Le service public est sans doute l’atout principal de notre pays. Mais il ne produit pas de richesses au sens capitaliste du terme pour ceux qui placent le profit comme unique priorité. En effet, le service public prive les actionnaires de nouveaux produits dans leur course aux dividendes.
Ses millions d’agents créent une richesse unique : l’efficacité sociale, la solidarité, l’universalité quand il s’agit de rendre le même service à tous quelle que soit sa situation dans la société et le lieu du territoire où l’on réside.
Voilà pour quels calculs égoïstes le service public est la cible des projets gouvernementaux alors que justement dans notre pays les effets des politiques menées depuis des décennies appellent davantage de solidarité, d’égalité et à retisser le lien social que la privatisation des services rendus est inapte à résoudre. Au cœur de ces enjeux les agents et les usagers avec une certitude : unis et solidaires, ils peuvent gagner et faire reculer les projets mortifères.
Les communicants politiques de Macron l’ont compris, ils se complaisent à opposer l’agent communal au sans-emploi, l’agriculteur au cheminot, l’instit au parent d’élève, l’agent hospitalier au patient, le retraité au jeune, … sans aucun scrupule.
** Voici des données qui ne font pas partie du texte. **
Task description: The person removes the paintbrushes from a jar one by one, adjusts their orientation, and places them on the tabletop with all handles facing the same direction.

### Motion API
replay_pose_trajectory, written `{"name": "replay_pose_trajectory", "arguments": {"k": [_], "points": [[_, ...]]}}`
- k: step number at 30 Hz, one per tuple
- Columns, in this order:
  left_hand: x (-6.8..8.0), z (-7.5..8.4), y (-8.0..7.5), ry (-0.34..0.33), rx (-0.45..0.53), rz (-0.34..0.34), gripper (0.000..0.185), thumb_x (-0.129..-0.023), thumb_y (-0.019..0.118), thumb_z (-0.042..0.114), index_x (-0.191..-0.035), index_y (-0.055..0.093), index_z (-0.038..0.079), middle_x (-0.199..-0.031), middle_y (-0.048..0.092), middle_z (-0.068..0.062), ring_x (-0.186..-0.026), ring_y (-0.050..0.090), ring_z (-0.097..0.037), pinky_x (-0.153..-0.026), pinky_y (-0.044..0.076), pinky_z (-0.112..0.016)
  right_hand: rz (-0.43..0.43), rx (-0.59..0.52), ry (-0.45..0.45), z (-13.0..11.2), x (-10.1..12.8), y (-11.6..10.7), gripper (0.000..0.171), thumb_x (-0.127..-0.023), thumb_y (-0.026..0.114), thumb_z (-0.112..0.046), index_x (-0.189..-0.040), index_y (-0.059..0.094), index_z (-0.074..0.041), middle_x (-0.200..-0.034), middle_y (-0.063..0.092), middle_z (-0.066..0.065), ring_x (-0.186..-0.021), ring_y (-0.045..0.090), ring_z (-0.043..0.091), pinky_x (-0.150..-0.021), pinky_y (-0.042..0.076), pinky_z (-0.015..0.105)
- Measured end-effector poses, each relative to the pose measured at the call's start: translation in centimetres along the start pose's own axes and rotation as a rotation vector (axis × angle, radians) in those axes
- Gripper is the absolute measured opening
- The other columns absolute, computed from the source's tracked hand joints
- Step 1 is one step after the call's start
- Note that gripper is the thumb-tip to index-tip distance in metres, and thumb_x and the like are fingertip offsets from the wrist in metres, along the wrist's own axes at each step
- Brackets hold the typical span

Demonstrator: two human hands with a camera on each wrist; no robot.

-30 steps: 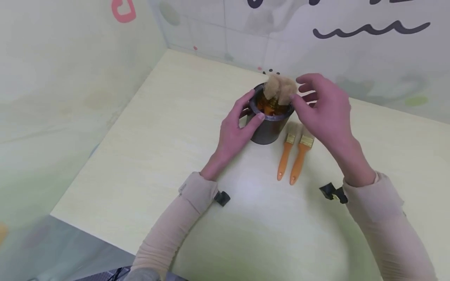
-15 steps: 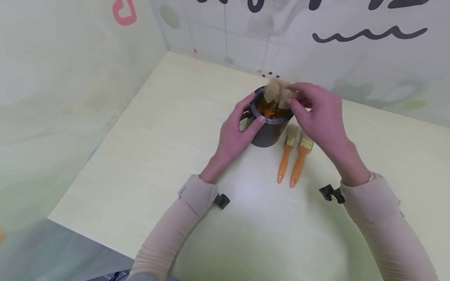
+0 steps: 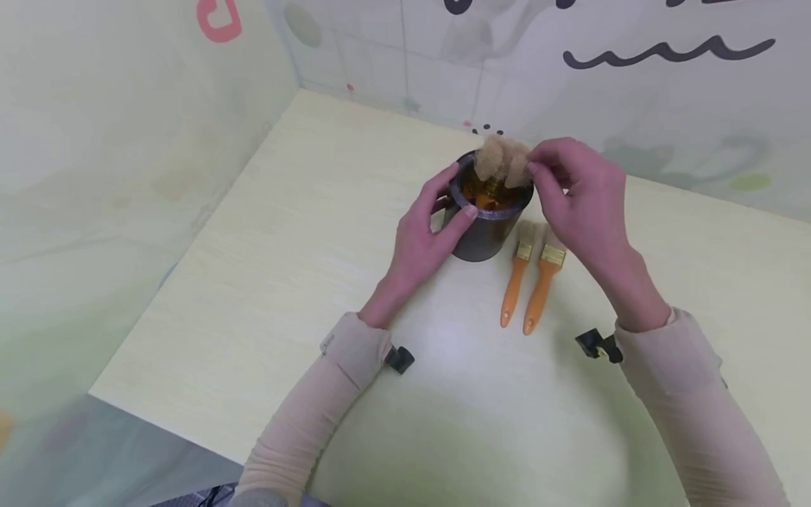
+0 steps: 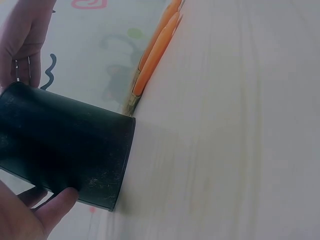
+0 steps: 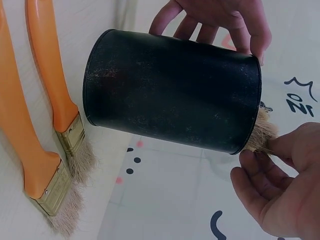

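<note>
Fingers: right hand (image 3: 579,201) pinches the bristles (image 3: 505,161) of a brush standing in the can (image 3: 484,229); left hand (image 3: 423,232) is curled round the can's left wall, thumb on the rim.
Can: upright on the table (image 3: 266,282), near the back wall, axis vertical.
Brushes in can: handles down, bristles up, poking over the far rim.
Spare brushes (image 3: 529,278): two, flat on the table just right of the can, side by side, orange handles toward the person, bristles toward the wall.

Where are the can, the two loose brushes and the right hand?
can (image 3: 483,236), head view, its dark side wall
loose brushes (image 3: 527,287), head view, an orange handle
right hand (image 3: 586,208), head view, its back
</note>
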State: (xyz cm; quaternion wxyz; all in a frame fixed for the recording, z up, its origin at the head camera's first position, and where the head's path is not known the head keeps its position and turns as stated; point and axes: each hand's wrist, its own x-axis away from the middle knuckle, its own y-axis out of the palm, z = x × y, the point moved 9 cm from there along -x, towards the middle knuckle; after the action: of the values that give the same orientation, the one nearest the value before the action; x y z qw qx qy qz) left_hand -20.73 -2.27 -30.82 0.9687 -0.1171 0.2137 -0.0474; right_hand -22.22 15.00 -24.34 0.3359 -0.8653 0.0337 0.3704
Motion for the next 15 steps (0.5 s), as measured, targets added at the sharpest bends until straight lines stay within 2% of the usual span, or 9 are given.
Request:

L’exemple venu du sommet de l’Etat dope à tous les niveaux tous ceux qui comme le maire de Villejuif, n’ont pas le sens du commun et qui ont les mêmes pratiques avec les services publics qu’ils gèrent : suppressions de postes, de services à la population, attaques contre les syndicats, mise en souffrance du personnel.
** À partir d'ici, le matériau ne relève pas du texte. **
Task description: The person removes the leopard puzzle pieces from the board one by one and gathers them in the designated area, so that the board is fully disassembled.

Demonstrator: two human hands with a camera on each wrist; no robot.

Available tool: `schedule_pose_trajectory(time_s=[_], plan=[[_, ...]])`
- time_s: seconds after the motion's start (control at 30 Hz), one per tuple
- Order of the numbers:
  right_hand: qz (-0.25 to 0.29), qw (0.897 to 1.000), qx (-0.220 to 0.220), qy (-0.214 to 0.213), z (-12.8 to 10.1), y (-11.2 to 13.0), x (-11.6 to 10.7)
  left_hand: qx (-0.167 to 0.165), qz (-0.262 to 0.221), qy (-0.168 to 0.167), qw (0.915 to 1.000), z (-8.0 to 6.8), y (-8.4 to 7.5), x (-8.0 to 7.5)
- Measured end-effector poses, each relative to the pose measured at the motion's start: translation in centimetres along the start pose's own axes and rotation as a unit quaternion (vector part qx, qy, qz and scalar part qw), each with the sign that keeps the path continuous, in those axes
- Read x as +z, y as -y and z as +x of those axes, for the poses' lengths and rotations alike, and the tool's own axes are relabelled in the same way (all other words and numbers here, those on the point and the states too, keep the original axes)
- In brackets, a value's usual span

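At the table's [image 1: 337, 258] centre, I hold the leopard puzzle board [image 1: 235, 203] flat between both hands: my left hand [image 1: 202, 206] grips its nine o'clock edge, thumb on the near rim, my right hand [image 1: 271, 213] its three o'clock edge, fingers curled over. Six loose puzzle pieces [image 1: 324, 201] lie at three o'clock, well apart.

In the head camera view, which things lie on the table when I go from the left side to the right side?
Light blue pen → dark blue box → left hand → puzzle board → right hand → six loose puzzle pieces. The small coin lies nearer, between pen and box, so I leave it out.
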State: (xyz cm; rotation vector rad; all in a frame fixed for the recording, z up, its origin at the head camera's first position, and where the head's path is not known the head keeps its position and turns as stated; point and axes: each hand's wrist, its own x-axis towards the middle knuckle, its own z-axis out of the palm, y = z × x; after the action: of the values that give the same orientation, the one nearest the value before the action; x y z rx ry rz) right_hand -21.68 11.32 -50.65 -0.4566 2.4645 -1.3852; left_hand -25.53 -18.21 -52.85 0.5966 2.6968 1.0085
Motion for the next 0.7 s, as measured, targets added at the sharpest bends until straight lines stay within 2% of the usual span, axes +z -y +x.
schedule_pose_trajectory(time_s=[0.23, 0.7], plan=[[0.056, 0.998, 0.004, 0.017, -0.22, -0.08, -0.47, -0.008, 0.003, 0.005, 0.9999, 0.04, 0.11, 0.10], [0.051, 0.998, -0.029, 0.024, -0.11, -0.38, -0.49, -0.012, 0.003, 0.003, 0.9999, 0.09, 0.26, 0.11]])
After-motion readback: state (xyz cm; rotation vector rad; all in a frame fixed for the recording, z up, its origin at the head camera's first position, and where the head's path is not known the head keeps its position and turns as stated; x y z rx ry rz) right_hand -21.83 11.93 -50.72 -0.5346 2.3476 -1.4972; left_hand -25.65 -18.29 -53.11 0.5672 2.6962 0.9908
Les agents revendiquent une reconnaissance de leur mission, l’arrêt des suppressions de postes et le développement de tous les services, de leur utilité sociale et humaine, des droits nouveaux et leur traduction dans le salaire, le respect et la dignité et cela en pleine cohérence avec les besoins de tous les salariés.
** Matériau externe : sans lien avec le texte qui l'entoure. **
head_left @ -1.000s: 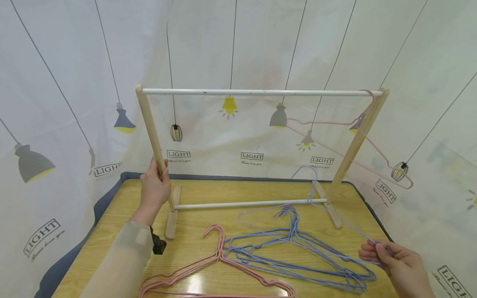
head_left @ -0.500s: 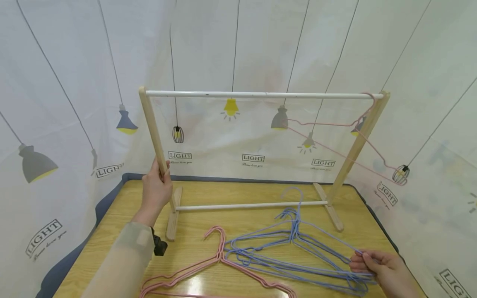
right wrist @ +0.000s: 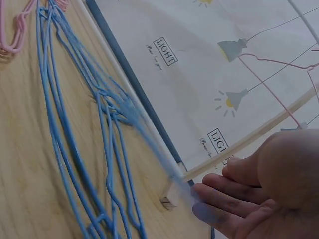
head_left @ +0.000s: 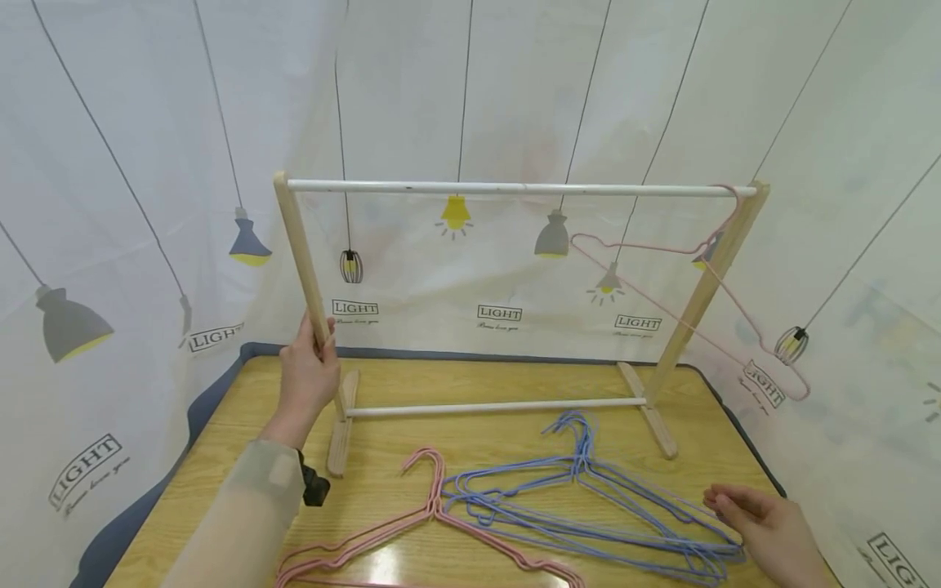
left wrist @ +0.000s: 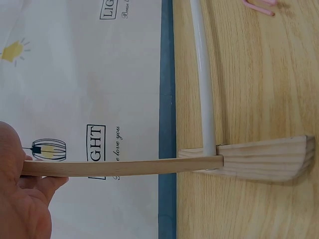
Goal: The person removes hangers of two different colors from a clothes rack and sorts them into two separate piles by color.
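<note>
Fingers of the left hand (head_left: 307, 377) curl around the left wooden post (head_left: 301, 261) of the small clothes rack (head_left: 515, 188), gripping it low down, just above the foot. On the other side, the right hand (head_left: 764, 531) hovers with its fingers loosely spread and holding nothing, their tips just beside the near end of the blue hangers (head_left: 588, 506), whether touching the wire or not I cannot tell. Those blue wire hangers lie in a tangled pile flat on the wooden table (head_left: 456, 380), in front of the rack's lower rail. Two pink hangers (head_left: 426, 523) lie just to their left. One more pink hanger (head_left: 691, 286) hangs from the right end of the top rail, tilted.
</note>
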The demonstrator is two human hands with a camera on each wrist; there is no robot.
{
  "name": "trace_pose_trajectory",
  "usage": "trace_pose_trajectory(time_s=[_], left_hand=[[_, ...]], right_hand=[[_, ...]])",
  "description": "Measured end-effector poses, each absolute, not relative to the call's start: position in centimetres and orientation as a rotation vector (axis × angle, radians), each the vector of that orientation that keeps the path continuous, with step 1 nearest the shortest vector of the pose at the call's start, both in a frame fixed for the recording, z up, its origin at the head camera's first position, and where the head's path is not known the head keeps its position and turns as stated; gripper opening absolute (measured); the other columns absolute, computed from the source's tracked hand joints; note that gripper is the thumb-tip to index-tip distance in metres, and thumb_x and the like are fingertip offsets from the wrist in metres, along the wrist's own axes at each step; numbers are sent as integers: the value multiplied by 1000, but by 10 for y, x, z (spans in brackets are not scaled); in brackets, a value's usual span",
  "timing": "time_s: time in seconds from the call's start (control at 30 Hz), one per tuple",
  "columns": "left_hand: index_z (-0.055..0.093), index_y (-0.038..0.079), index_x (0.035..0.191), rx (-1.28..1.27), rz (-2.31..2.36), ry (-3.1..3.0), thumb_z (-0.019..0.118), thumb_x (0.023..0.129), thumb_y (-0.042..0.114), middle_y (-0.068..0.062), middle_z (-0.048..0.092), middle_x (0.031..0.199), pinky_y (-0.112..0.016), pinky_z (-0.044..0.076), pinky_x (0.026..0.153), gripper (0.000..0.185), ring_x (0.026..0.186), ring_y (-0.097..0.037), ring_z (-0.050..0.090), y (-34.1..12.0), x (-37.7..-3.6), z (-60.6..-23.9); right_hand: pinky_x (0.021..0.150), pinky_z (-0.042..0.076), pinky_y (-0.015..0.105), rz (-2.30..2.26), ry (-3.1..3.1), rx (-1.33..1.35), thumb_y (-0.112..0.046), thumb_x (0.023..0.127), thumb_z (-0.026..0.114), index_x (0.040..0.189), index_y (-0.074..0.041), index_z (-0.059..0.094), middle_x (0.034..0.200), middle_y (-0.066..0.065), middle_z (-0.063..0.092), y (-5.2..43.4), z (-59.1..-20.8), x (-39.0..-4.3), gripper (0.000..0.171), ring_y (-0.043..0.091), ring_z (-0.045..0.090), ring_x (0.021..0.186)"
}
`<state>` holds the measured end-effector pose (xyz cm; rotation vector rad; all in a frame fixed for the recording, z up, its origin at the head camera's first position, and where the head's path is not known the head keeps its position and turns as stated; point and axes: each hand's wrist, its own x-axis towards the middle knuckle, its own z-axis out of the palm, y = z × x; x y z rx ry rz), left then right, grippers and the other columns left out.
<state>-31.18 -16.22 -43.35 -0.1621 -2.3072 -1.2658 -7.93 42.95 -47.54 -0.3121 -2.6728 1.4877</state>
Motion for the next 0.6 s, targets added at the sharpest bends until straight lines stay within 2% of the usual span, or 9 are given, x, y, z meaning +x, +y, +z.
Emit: trace_pose_trajectory(time_s=[0.17,0.37,0.47,0.6], left_hand=[[48,9,155,-166,-1267,-2302,55,108,3,-19,65,141,-54,61,85,47,119,-40,69,-162,-313,-433],[48,8,155,-152,-1270,-2302,55,108,1,-20,64,142,-54,61,88,48,121,-40,67,-162,-313,-432],[48,8,155,-141,-1268,-2305,54,108,1,-19,64,143,-54,60,89,47,122,-40,67,-164,-312,-432],[47,6,154,-132,-1265,-2314,53,109,2,-18,64,144,-55,60,89,46,124,-41,66,-165,-310,-431]], right_hand=[[79,61,23,1429,-2676,-328,-13,110,59,136,20,57,117,21,76,439,-462,-83,42,-4,71,91],[82,61,26,1724,-2423,-352,-13,108,64,141,21,51,107,-6,79,458,-444,-96,49,0,73,93],[80,62,26,1853,-2293,-324,-13,105,68,135,12,61,101,-11,78,470,-436,-106,39,3,75,93],[78,62,26,2000,-2153,-287,-11,104,70,113,-15,74,99,-10,79,488,-430,-121,12,5,76,91]])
Depuis plusieurs semaines la riposte s’organise. Les fonctionnaires seront avec tous leurs syndicats unis dans l’action le 22 mars. Les soignants, les postiers, les enseignants, les territoriaux ont été rejoints dernièrement par les cheminots dès qu’ils ont appris le projet de casse du service public ferroviaire et le mépris avec lequel on a caricaturé leur métier pour mieux le détruire.